WHAT THE TASK ASKS
The required result is a copy of each line below in which "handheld" appears.
[[ MATERIAL PROVIDED, beginning ]]
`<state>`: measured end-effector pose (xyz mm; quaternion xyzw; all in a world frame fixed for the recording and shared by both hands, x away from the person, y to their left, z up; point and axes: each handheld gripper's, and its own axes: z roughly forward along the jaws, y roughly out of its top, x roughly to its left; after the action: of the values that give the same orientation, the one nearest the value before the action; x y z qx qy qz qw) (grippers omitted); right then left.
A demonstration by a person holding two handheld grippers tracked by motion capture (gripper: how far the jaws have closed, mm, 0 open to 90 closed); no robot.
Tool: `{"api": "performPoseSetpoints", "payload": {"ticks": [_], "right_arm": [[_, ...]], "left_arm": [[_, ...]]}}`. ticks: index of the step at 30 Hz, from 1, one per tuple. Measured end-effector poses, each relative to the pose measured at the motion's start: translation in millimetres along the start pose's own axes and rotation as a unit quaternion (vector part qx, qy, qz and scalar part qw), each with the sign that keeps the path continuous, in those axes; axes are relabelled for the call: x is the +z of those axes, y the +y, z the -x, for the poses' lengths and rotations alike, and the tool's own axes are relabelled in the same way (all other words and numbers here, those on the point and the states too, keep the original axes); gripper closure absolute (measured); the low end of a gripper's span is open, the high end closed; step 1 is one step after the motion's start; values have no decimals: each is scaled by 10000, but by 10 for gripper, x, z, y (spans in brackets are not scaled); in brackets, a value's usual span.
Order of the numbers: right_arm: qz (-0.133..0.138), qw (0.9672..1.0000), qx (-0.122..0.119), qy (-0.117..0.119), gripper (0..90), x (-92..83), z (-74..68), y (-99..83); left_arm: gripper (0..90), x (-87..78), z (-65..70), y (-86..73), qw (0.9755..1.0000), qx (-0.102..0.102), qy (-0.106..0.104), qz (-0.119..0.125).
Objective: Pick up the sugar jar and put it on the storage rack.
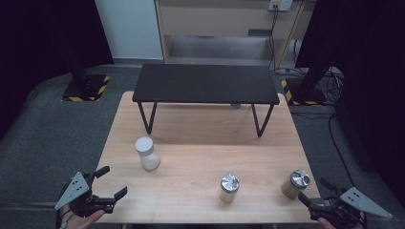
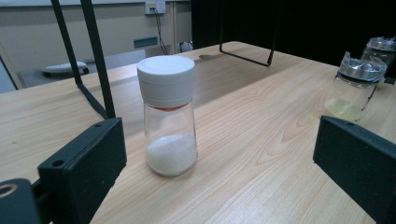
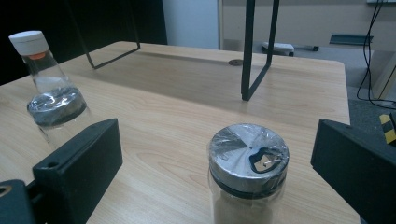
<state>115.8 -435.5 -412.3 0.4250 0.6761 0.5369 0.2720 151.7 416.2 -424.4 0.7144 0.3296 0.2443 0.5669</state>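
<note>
**Both tongs wait open before the jars**

The landmark here is the black stand (image 1: 205, 83) at the far half of the counter (image 1: 200, 152). All three jars stand upright on the near side of this stand, in the open part of the counter, so that each one can be reached from the person's edge without passing under the stand.

The left tongs (image 1: 111, 182) are released, with the jaws wide apart and nothing between them. They hover at the near left corner, well in front of the stand's left leg. In the left gripper view the salt jar with white cap (image 2: 167, 114) sits just ahead, centred between the two jaws, so it seems the tongs are lined up on it for a grasp around the glass body below the cap.

The right tongs (image 1: 314, 193) are also released and empty. They are at the near right corner, and the metal-lid jar (image 3: 247, 175) stands just before them, between the jaws in the right gripper view. Its lid is wrapped in clear film, which may be slippery, so a grip on the body looks safer.

The middle jar (image 1: 229, 188) stands between the two others, closer to the person than the stand, and neither tongs touch it.
</note>
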Motion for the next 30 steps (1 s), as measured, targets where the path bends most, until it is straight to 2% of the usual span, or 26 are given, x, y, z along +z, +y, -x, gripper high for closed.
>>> {"api": "performPoseSetpoints", "payload": {"ticks": [8, 16, 19, 26, 30], "right_arm": [[-49, 10000, 78, 20, 26, -3, 16, 0], [-112, 9999, -83, 53, 29, 28, -25, 30], [-95, 9999, -37, 83, 29, 26, -4, 20], [-81, 9999, -29, 103, 30, 28, -1, 18], [-77, 9999, -8, 98, 30, 23, -1, 17]], "left_arm": [[14, 5, 0, 3, 10000, -1, 17, -57], [15, -6, 22, 30, 9997, 24, 112, -208], [15, -10, 29, 33, 9997, 23, 134, -211], [14, -5, 39, 41, 9995, -67, 201, -218], [14, 4, 61, 52, 9995, -89, 171, -257]]}}
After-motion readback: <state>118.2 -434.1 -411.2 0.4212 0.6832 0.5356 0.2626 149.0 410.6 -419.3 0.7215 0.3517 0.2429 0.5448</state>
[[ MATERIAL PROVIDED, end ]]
EXERCISE RESULT
`<state>`: measured end-effector pose (xyz mm; quaternion xyzw; all in a world frame fixed for the recording and shared by both hands, x away from the person, y to their left, z up; point and axes: each handheld gripper's, and its own axes: z roughly forward along the jaws, y roughly out of its top, x roughly to its left; after the action: of the values that give the same orientation, the one nearest the value before the action; x y z qx qy qz qw) (grippers omitted); right then left.
A demonstration by a person holding two handheld grippers tracked by motion capture (gripper: how far the jaws have closed, mm, 0 open to 90 closed); no robot.

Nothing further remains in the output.